**Task instructions**.
The response should reproduce exactly the lines from the top of the listing below through the one that contains "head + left", and nothing else; pictures do not belong in it.

**Input data**.
____________
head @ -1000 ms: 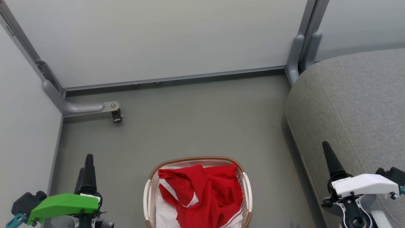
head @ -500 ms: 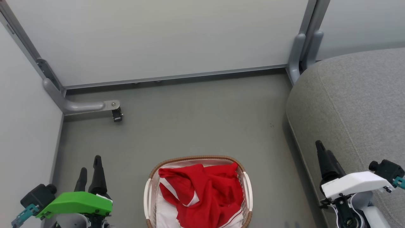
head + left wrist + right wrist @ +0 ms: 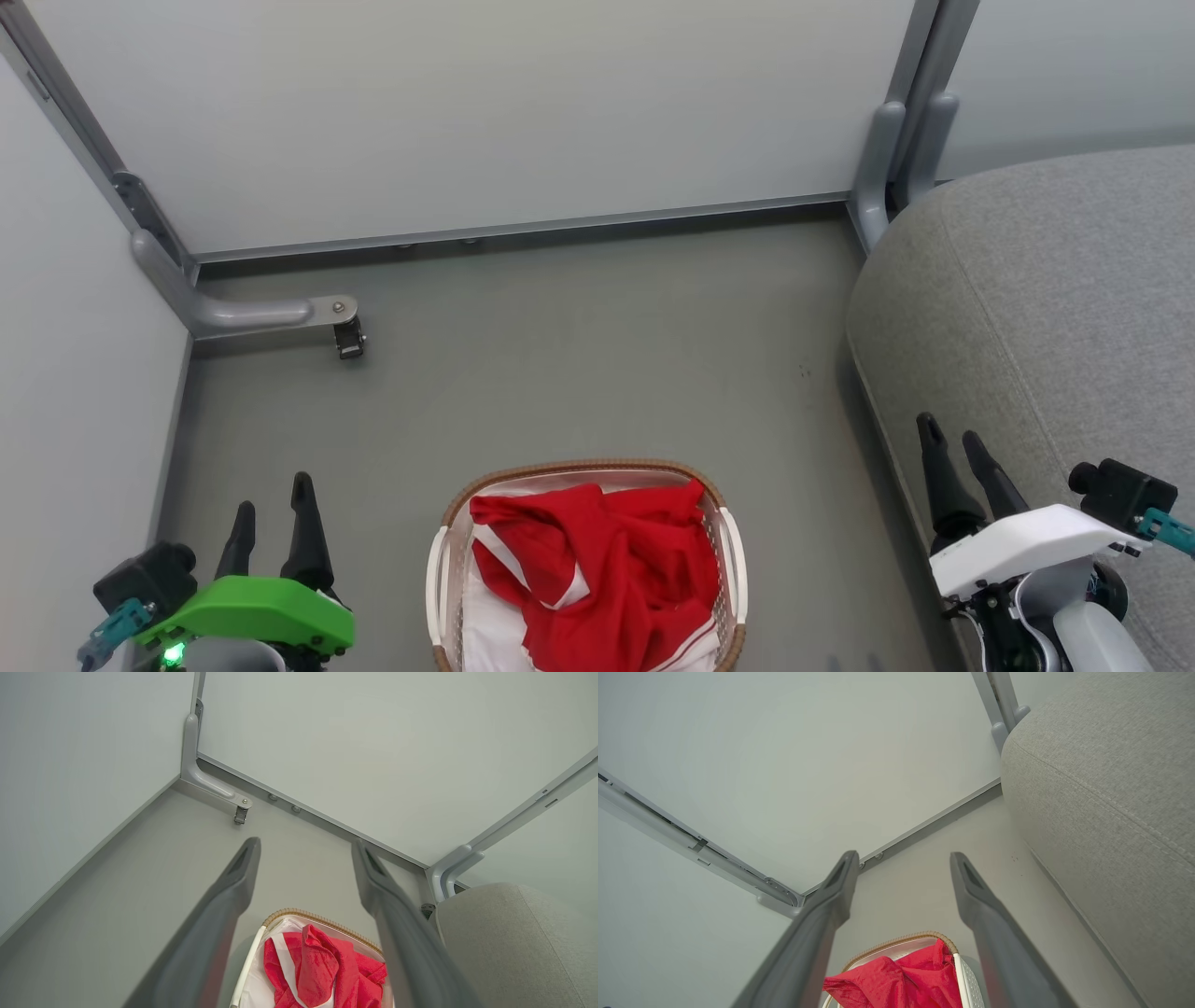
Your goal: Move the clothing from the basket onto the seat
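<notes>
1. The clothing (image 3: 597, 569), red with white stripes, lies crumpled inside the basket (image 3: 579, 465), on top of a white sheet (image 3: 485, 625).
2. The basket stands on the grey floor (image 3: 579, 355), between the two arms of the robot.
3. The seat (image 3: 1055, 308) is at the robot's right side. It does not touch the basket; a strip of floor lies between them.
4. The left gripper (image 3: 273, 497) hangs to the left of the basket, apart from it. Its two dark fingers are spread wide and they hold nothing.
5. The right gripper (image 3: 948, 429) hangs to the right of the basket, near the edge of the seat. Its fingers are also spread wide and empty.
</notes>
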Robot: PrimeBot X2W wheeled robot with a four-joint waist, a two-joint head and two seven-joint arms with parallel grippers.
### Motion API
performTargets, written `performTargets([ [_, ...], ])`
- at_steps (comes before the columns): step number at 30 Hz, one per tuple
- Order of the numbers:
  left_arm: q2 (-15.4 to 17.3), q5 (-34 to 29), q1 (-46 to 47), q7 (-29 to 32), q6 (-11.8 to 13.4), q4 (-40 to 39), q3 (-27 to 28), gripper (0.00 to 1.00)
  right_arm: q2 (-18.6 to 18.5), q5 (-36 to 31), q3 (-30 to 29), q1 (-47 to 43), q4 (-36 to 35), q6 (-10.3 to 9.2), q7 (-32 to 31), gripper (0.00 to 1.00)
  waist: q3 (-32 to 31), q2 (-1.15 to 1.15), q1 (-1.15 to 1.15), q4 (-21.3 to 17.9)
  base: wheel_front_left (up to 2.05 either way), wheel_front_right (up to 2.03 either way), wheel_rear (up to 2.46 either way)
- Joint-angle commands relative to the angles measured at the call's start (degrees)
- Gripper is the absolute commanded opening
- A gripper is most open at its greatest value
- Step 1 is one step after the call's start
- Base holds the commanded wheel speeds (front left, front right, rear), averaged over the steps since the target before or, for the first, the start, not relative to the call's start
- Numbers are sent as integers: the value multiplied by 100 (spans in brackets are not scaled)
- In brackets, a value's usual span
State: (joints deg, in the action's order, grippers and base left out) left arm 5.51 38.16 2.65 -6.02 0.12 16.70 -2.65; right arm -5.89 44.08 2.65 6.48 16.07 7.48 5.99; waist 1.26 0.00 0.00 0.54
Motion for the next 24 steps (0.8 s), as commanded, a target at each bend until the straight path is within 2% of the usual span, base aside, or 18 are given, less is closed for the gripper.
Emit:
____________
**Expected answer**.
head @ -1000 ms: 
head @ -500 ms: 
head + left wrist + right wrist @ +0 ms: 

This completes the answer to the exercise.